• **PROBLEM DETAILS**:
Leaving out all pictures, write out word for word the lines from the one containing "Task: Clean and" to the end of the data below.

• **COLLECTED DATA**:
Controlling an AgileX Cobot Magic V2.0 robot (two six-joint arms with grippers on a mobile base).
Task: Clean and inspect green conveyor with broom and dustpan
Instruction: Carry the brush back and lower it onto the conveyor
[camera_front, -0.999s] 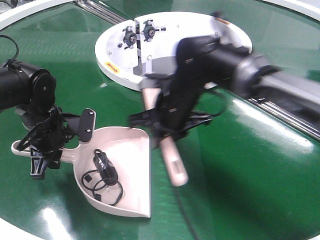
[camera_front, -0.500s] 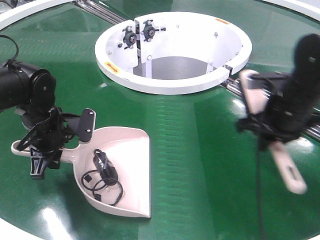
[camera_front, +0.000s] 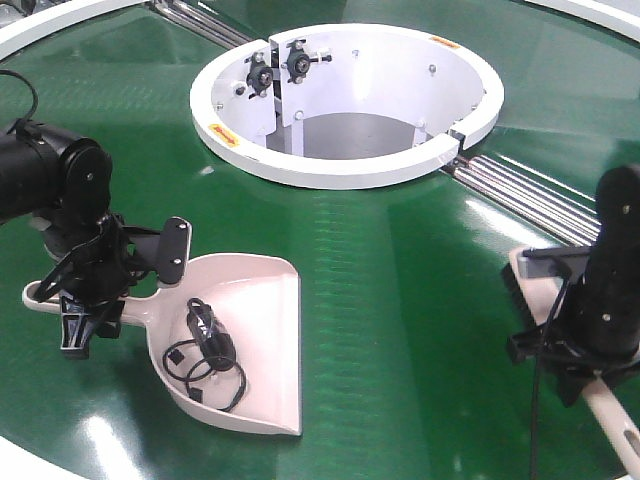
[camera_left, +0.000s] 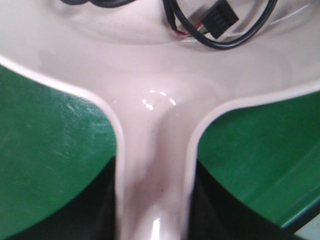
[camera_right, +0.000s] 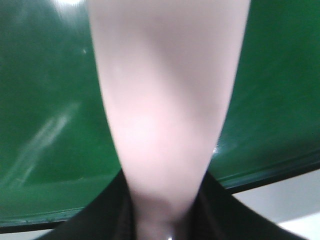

• **RESULT**:
Task: Clean and inspect green conveyor with broom and dustpan
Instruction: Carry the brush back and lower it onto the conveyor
[camera_front, -0.999s] 
[camera_front, -0.500s] 
[camera_front, +0.000s] 
[camera_left, +0.000s] 
[camera_right, +0.000s] 

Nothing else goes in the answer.